Enterprises need to “know what is good” to improve data performance and insights, and then bring them together. Maintaining rigor in the problem statement narrows the data identification of the required datasets. Meticulous annotation and metadata enable the management of controlled datasets, enabling a true scientific approach, identifying biases and helping to minimize them.
Beware of bold statements that lump multiple factors together, and make sure to “test until you break”, this is one area where IT organizations do not want to “move fast and break things”. All data used must meet standards and must be constantly checked and remediated.
“Measure and monitor, remediate and improve,” Crisp said, noting that Dun & Bradstreet’s quality engineering team is made up of about 70 team members around the world. “High-quality engineering capabilities will help reduce things like hallucinations.”
Greg Hanson, vice president of Informatica Northern Europe, Middle East and Africa, agrees that setting goals is critical to helping companies determine how to best use their time to catalog information, integrate information, and train AI to support the data needed for results.
Even an organization’s own data is often dispersed and hidden across different locations, clouds, or on-premises environments.
“Catalog all your data assets, understand where that data resides, and also consider using AI to speed up data management,” Hanson said.
Ensure data is governed before it is captured
All data quality rules need to be implemented before the AI engine ingests data, assuming that proper governance and compliance are in place. If the enterprise doesn’t measure, quantify and fix, it will only make the wrong decisions faster, Hanson added: “Remember: Garbage in, garbage out.”
Tendü Yogurtçu, CTO of data suite vendor Precisely, said that depending on the size and industry type, companies can consider forming a steering committee or cross-functional committee to help define best practices and processes for all related AI initiatives. It can also help accelerate the process by identifying common use cases or patterns between teams, which themselves will continue to change as organizations learn from pilots and production.
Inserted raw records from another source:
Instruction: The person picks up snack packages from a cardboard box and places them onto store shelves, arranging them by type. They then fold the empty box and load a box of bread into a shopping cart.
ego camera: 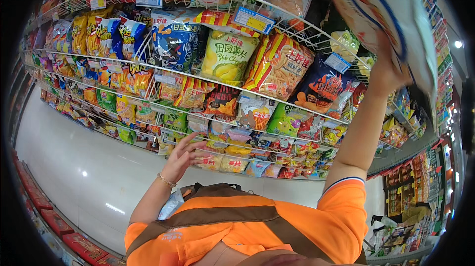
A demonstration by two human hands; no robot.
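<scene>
My right hand [389, 65] is raised at the upper right, gripping a large white snack bag [382, 14] with a blue ring on it. The bag is held up beside the top wire shelf and is cut off by the picture's edge. My left hand [184, 153] is held out before the lower shelves, fingers apart and empty, a bracelet at its wrist. Before me are a green bag of potato chips [229, 56], a red-and-yellow bag of prawn snacks [280, 66] and a dark blue snack bag [176, 39], all on a white wire shelf.
Curved white wire shelves [207, 77] packed with snack bags rise in several tiers, with price tags along their edges. Red boxes [83, 245] line the lower left across a pale floor [92, 177]. A person [412, 214] is at the far right near a wire cart [393, 240].
</scene>
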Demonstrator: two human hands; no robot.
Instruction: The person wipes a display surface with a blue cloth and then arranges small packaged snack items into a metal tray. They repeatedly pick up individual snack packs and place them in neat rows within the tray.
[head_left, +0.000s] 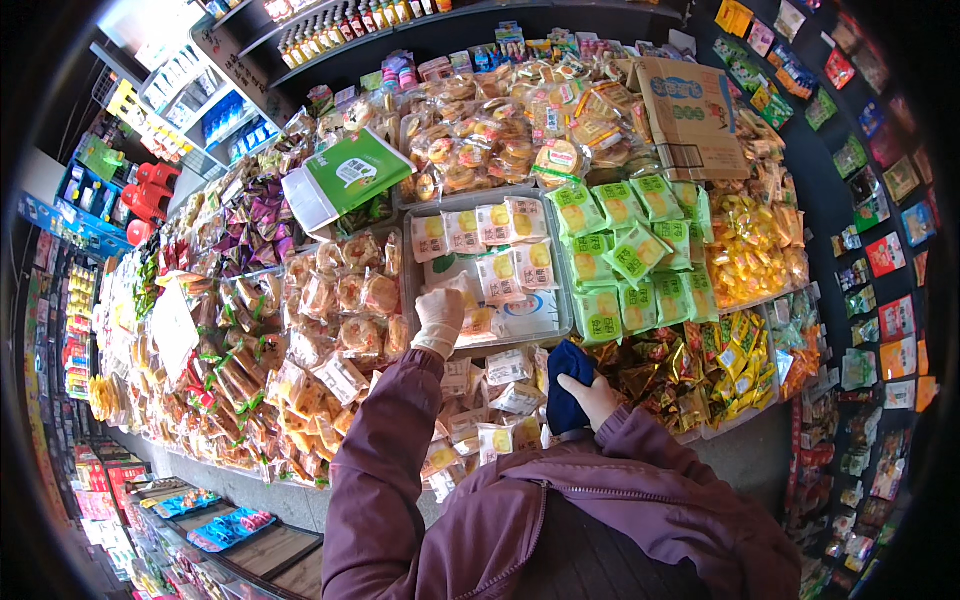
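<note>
My left hand (439, 319), in a pale glove, reaches over the left side of a clear plastic bin (564, 300). Its fingers are curled beside a wrapped packet (459, 283); whether they grip it is hidden. White-wrapped pastries (499, 223) lie in rows along the bin's back and right side, and a printed sheet (529, 319) shows on its floor. In my right hand (591, 397) is a dark blue cloth (568, 386), held above loose white-wrapped packets (517, 367). Green-wrapped pastries (637, 255) are stacked just right of the bin.
Left of the bin are clear-wrapped round pastries (352, 289). A green carton (349, 176) lies across goods behind them. A cardboard piece (690, 120) stands at the back right, near yellow-wrapped sweets (750, 255). Hanging snack packets (885, 255) line the right wall; red stools (150, 195) are far left.
</note>
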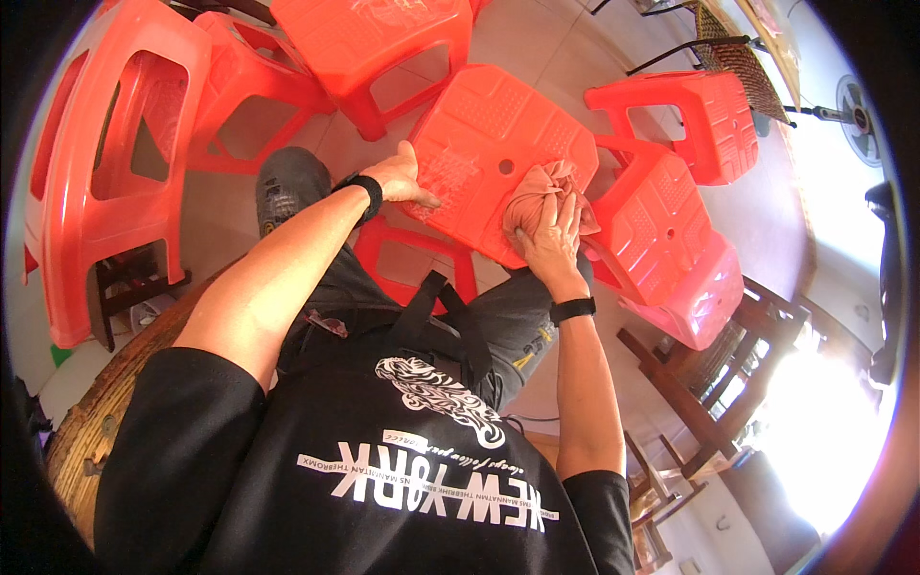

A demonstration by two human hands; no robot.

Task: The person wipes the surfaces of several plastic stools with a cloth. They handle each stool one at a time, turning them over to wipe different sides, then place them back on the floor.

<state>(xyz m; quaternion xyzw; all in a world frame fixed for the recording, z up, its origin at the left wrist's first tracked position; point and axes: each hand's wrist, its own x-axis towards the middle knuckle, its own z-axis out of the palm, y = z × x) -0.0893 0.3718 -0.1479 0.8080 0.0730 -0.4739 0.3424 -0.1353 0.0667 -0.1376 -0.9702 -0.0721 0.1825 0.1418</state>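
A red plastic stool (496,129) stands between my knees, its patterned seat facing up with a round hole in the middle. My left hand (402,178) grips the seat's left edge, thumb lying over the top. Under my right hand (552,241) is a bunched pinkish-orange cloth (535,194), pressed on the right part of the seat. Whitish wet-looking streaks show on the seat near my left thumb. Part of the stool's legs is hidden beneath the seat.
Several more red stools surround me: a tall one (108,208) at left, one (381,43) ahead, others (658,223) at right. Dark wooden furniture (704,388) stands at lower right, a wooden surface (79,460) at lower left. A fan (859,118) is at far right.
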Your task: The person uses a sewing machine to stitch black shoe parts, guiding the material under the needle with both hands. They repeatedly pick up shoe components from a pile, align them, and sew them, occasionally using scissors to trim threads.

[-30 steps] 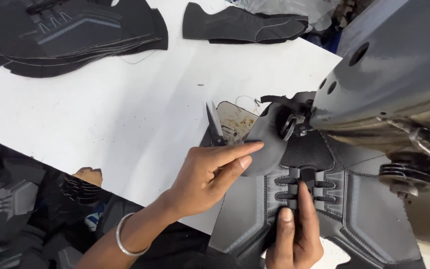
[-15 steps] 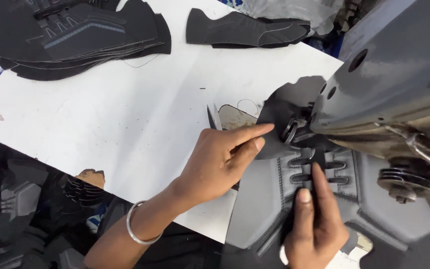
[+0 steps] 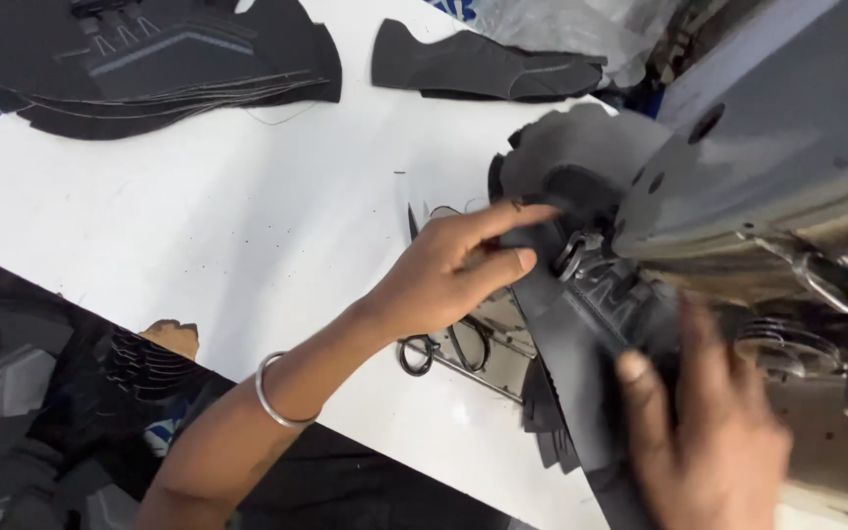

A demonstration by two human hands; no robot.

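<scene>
- Where the white desk (image 3: 247, 255) meets its right edge, a grey sewing machine (image 3: 768, 167) fills the upper right of the view, and its head hangs over the work.
- A black shoe upper (image 3: 581, 324) lies under the machine head, running from the curved flap at the top down toward the near desk edge, between the two hands.
- A stack of black cut pieces (image 3: 149, 59) sits at the far left of the desk, well apart from the hands, and a single black piece (image 3: 483, 69) lies at the far edge.
- The left hand (image 3: 453, 265), a metal bangle on its wrist, lies flat with fingers stretched out, pressing the shoe upper's left edge just beside the needle area.
- The right hand (image 3: 709, 432), blurred, rests spread on the lower part of the shoe upper, fingers apart.
- Scissors (image 3: 453, 348) lie on the desk just beneath the left hand.
</scene>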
Data governance frameworks may need to expand to cover a variety of AI models. That being said, potential AI use cases abound.
“Take the insurance industry as an example. To model risk and pricing accuracy, insurance companies need detailed information about wildfire and flood risks, parcel topography, exact location of buildings within the parcel, distance to fire hydrants, and distance to potential danger points like gas stations,” Yogurtçu explained.
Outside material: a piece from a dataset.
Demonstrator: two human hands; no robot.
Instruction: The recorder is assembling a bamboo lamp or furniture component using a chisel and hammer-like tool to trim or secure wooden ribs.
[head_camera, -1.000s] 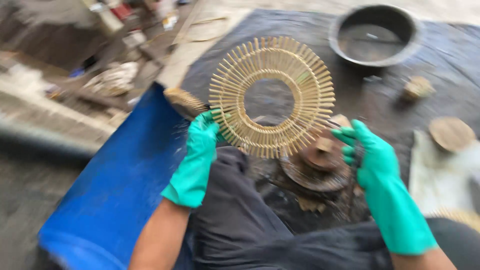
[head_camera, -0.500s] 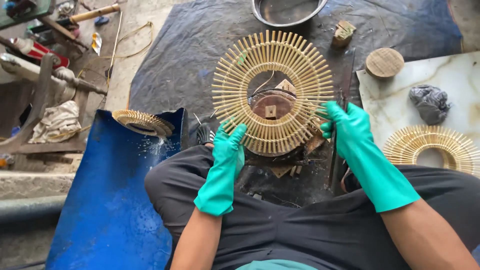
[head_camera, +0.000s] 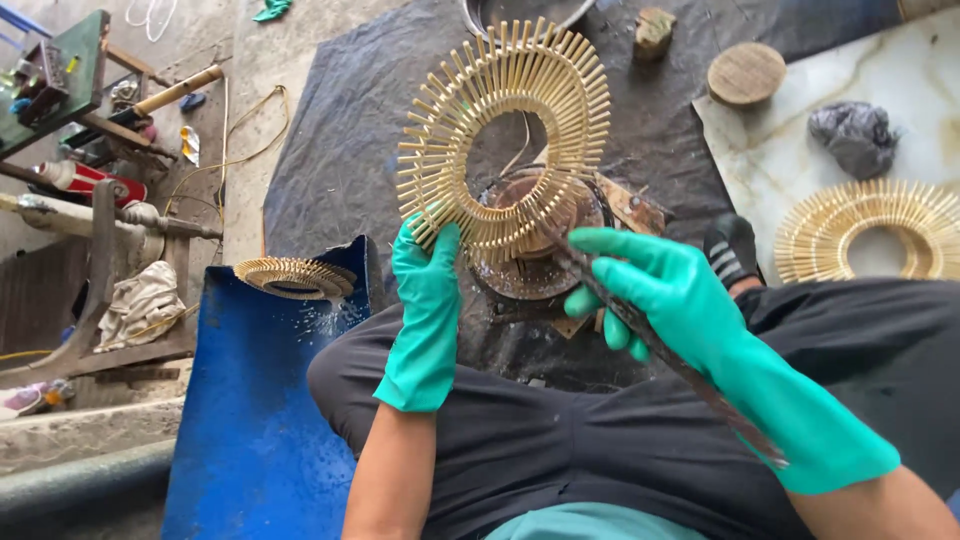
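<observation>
Since half a second ago, both green-gloved hands have tilted the bamboo ring so it stands more on edge, and the right hand now carries a long dark blade across its palm. Largest in view, a dark tarp (head_camera: 340, 130) covers the floor in front of the seated person, whose black-clad knees fill the bottom edge. A blue barrel (head_camera: 250, 420) lies along the tarp's lower left edge, with a small woven ring (head_camera: 292, 275) resting on its upper rim. A pale marble slab (head_camera: 800, 170) sits at the tarp's right edge and bears a second bamboo ring (head_camera: 870, 235), a grey crumpled rag (head_camera: 855, 135) and a round wooden block (head_camera: 747, 74) at its top corner. Near the tarp's centre, the bamboo ring (head_camera: 505, 135), a wheel of radiating sticks around an open middle, is held tilted above a rusty round stand (head_camera: 540, 225). The left hand (head_camera: 428, 290) is closed on the ring's lower left rim, thumb and fingers pinching the sticks. The right hand (head_camera: 660, 290) curls loosely around the dark blade (head_camera: 660, 350), its index finger stretched toward the ring's lower edge.
</observation>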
However, Richard Fayers, senior data and analytics leader at consultancy Slalom, warned that building AI models, especially generative AI, can be expensive.
“Maybe there are areas where companies can collaborate — like law or medicine, where we start to see value is when you augment generative AI with your data — and you can do it in a variety of ways.”
For example, in the construction sector, users can supplement large language models with their own datasets and documents for querying. Similarly, ticket search platforms can intelligently consider a set of natural language-based criteria that are not one-to-one with metadata and tags.
“For example, you could use a ticketing platform to discover ‘kid-friendly weekend shows,’ and that type of search is currently quite difficult,” Fayers said.
Even dataset building and prompt engineering for something like ChatGPT still requires a focus on data quality and governance for a more “conversational” approach, he said, and prompt engineering will become an essential skill that’s in high demand.